Lawsuit of the Day: Youngblood v. Irell & ManellaFormer partner alleges sexual harassment by Morgan Chu.

A former partner at the elite law firm of Irell & Manella is suing the firm, claiming sex discrimination and retaliation. She also alleges that she was sexually harassed -- by superstar intellectual-property litigator Morgan Chu.

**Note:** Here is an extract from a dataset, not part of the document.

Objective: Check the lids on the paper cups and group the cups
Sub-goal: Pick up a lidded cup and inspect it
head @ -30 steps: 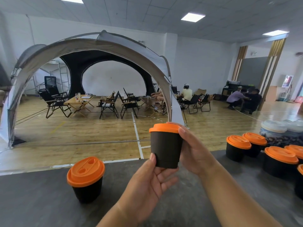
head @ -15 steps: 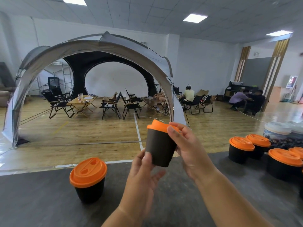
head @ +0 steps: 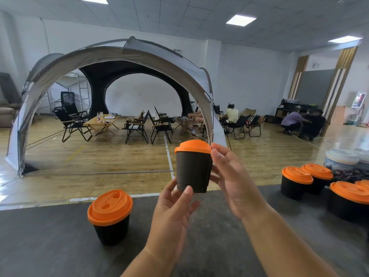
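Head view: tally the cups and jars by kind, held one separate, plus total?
Black paper cups with orange plastic lids standing on the dark grey counter: 5 (one cut off at the right edge)
Black orange-lidded cup held by left hand and right hand: 1
Clear jars with pale lids: 2
Total: 8

- Large indoor hall, sports-hall type: wooden floor [head: 99,162] with painted court lines [head: 169,156], white walls, tiled ceiling with panel lights [head: 240,20].
- Dome tent [head: 119,54] pitched indoors, with folding camp chairs [head: 137,126] and a low wooden table [head: 101,121] beneath it. Seated people [head: 232,114] nearby.
- Dark counter [head: 50,246] in the foreground carries paper cups [head: 293,188] with orange lids.
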`<action>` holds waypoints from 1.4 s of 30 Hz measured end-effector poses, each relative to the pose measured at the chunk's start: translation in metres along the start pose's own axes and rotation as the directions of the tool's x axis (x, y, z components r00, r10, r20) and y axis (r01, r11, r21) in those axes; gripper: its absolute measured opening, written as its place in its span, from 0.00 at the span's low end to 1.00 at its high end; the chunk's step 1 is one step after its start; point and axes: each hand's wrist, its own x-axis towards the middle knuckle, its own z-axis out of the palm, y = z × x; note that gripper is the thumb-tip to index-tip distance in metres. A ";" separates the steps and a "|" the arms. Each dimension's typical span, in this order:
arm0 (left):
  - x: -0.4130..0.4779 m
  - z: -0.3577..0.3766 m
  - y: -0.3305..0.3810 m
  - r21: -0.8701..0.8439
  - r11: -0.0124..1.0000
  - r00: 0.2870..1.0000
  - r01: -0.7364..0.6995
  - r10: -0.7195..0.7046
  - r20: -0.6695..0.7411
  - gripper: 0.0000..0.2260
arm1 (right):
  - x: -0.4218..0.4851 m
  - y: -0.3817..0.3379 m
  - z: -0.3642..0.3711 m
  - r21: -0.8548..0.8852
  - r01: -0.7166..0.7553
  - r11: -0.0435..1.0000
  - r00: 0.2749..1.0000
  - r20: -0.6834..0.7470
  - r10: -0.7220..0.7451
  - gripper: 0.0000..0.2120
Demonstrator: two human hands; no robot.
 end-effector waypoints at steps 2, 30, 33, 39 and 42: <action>-0.002 0.000 -0.003 0.182 0.975 0.992 -0.128 0.130 0.003 0.27 | -0.003 0.001 0.006 -0.029 0.021 0.999 1.000 -0.020 -0.021 0.39; -0.007 0.011 -0.042 0.622 0.779 0.971 -0.078 -0.083 0.225 0.30 | -0.042 0.000 -0.073 -0.001 -0.166 0.986 0.986 -0.014 0.166 0.29; -0.004 0.040 -0.063 0.832 0.547 0.951 -0.094 -0.198 0.237 0.28 | -0.061 0.003 -0.109 0.001 -0.228 0.974 0.970 -0.086 0.227 0.29; 0.018 0.113 -0.112 0.872 0.423 0.880 -0.246 -0.280 0.384 0.23 | -0.085 0.007 -0.174 0.029 -0.212 0.977 0.947 -0.240 0.212 0.31; 0.028 0.138 -0.144 0.877 0.422 0.872 -0.230 -0.312 0.379 0.25 | -0.085 0.008 -0.204 -0.018 -0.192 0.981 0.936 -0.302 0.178 0.32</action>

Legendary litigator Morgan Chu, former managing partner and current litigation chair at Irell & Manella, is one of the nation’s top intellectual-property attorneys and trial lawyers. He has tried multiple IP cases to nine-figure jury verdicts, and he has earned every professional accolade under the sun (see his Irell website bio). He is arguably the nation’s #1 IP litigator. (If you disagree, make your case for someone else in the comments.)

And now Morgan Chu is the subject of sexual-harassment allegations. In a lawsuit filed in California Superior Court on Friday, former Irell partner Juliette Youngblood alleges that Chu sexually harassed her, then retaliated against her after she rejected his advances.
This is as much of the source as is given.